* This article is a translation of the Japanese article written on June 7, 2019.
—
This article is the 15th day of MERPAY TECH OPENNESS MONTH 2019.
Hi. I’m @foghost, an engineer of PaymentService development in the Payment Platform team at Merpay.
Merpay is developing a payment system with a microservice architecture. Within this architecture, PaymentService is the central service for payment transaction management. It uses the various payment methods provided by downstream services (including external services) to provide the necessary payment flows to upstream services (Mercari, NFC, QR code payment, etc.) as a common API. The payment flows provided by PaymentServices need to manage transactions of money across multiple downstream services. Since we started building PaymentService, payment transaction management has been one of our most important issues. For this reason, we have created a system that can ensure transaction consistency across multiple services in PaymentService.
In this article, I will illustrate the challenges of managing payment transactions in microservices with a simple example. Then, I would like to briefly introduce some approaches we have been practicing in PaymentService.
- Challenges in Ensuring Transaction Consistency in Distributed Systems
- Known Approaches
- The approaches we have been practicing at PaymentService
- Concludion
Challenges in Ensuring Transaction Consistency in Distributed Systems
To illustrate the challenges of transaction management in distributed systems such as microservices and SOA, I will introduce an example.
In this case, we will consider a case where a customer pays 1,000 JPY (600 JPY in points managed by an internal service + 400 JPY by credit card via an external service) to a merchant using two payment methods. At this time, the payment process has the following steps.
- Create transaction data for payment processing
- Consume 600 JPY in points
- Consume 400 JPY in credit card
- Add 1,000 JPY to the merchant’s sales receipt
- Send a notification of the settlement result
The above is a sequence diagram for the case where no special handling is made in the system. If all the processes are completed successfully, the payment process will be executed up to #7 as shown in the above diagram and the payment process will be returned "success". However, in the real world, there will be network failures or incidents of dependent services. As a result, if a problem occurs in the middle of the payment process, guaranteeing the consistency of payment transactions across multiple services becomes a major issue.

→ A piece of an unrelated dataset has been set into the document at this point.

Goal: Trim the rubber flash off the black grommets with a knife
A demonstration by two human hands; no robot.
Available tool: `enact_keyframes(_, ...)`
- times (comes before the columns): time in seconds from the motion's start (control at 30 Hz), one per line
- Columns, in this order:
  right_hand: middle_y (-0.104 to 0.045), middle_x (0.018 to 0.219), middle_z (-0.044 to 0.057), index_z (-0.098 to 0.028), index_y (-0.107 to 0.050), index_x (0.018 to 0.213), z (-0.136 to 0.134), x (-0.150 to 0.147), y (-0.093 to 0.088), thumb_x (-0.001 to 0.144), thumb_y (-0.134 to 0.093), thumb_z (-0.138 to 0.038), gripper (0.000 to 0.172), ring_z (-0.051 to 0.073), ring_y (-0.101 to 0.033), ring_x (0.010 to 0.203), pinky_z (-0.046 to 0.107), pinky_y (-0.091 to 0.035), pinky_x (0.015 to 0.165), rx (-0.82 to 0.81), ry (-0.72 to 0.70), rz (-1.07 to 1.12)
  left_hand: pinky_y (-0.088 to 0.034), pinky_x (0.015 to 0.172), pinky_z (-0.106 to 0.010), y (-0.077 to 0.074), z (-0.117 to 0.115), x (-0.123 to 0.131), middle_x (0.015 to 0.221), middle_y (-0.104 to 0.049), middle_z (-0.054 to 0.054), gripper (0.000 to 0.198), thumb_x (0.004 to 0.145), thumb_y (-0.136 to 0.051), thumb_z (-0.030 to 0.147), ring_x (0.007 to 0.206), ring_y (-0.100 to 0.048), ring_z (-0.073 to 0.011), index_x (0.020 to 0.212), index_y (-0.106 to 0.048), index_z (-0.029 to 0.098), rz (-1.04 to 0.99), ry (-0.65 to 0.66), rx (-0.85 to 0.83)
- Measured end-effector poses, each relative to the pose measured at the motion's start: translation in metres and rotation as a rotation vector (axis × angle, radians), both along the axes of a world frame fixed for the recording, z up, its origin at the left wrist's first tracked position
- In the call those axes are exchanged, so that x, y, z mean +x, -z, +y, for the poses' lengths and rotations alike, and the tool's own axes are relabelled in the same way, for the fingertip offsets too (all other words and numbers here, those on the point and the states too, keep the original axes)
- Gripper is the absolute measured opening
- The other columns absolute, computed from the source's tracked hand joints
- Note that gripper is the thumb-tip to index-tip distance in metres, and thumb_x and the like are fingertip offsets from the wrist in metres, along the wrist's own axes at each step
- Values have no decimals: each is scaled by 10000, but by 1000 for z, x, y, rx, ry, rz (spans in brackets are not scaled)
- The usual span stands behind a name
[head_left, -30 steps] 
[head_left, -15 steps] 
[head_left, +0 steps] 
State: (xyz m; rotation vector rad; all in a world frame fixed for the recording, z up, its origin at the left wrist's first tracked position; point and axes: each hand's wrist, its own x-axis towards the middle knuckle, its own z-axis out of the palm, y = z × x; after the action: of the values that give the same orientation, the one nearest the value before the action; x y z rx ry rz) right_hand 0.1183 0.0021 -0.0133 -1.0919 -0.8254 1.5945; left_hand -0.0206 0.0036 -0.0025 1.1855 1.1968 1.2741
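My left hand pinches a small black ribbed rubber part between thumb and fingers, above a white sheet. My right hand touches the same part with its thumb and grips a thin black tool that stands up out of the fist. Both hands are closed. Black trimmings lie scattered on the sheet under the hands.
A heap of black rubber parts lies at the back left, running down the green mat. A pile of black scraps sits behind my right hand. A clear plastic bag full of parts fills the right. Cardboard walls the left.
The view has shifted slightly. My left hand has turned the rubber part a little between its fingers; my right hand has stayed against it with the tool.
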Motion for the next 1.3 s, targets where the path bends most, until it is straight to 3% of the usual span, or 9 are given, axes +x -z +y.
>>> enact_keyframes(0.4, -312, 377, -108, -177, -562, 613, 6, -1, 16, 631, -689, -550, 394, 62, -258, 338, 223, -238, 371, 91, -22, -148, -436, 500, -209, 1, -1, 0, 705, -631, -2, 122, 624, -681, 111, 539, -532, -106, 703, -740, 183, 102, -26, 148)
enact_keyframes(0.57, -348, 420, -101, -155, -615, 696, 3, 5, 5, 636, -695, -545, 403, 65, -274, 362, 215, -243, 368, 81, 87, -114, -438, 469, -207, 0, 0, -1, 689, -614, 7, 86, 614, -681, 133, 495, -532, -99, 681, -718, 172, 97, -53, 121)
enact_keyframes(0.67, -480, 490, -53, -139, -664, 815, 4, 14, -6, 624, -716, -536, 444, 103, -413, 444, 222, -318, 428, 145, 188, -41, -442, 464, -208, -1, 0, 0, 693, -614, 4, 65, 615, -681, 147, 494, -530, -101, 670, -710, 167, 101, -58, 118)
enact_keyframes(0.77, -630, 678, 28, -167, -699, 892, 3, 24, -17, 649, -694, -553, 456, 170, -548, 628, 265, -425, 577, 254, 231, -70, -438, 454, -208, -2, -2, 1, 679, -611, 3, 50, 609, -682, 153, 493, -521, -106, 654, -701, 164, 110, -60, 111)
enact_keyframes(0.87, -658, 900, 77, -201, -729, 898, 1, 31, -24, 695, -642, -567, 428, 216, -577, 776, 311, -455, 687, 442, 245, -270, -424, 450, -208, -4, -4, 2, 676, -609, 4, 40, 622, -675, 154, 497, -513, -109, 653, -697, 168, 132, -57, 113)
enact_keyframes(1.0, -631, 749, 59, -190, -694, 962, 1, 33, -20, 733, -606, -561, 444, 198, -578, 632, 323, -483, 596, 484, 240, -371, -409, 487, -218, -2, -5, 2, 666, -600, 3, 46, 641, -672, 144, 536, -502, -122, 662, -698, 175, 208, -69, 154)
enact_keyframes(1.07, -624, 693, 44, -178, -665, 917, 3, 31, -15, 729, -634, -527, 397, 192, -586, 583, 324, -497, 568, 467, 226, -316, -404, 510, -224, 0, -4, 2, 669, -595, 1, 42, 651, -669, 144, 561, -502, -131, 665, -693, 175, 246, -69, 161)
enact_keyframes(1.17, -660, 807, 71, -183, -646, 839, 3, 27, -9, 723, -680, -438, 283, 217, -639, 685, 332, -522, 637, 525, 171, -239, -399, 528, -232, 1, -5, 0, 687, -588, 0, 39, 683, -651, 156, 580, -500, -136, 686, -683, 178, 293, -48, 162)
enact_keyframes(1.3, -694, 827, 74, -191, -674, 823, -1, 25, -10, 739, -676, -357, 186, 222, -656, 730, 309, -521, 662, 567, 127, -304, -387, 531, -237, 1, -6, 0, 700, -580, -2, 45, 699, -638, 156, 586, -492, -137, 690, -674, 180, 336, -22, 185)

This is by no means an exhaustive list of abnormal conditions, but if there is an error in the payment process along the way, the following conditions may occur in the system.
- There was a timeout at #1
- There is a possibility that 600 yen of points were consumed in InternalServiceA
- The request was timed out because the processing time set by the upstream service was exceeded in #2 (or later).
- Upstream service don’t know if the 600 yen points have been spent at InternalServiceA.
- There was a timeout at #3
- 600 yen of points were consumed at InternalServiceA
- Don’t know if the 400 yen credit line has been consumed at ExternalService.
- At #3, ExternalService returned an application error such as insufficient balance.
- In InternalServiceA, 600 yen points have been consumed.
- There was a timeout at #4
- In InternalServiceA, 600 yen points have been consumed.
- In ExternalService, a credit line of 400 yen was consumed.
- Don’t know if the merchant has been granted 1,000 yen at InternalServiceB.
- There was a timeout at #5
- In InternalServiceA, 600 yen points have been consumed.
- In ExternalService, a credit line of 400 yen was consumed.
- In InternalServiceB, 1,000 yen was granted to the merchant.
- Don’t know if an event has been sent to MessageQueue
- The local DB commit failed at #6
- In InternalServiceA, 600 yen points have been consumed.
- In ExternalService, a credit line of 400 yen was consumed.
- In InternalServiceB, 1,000 yen was granted to the merchant.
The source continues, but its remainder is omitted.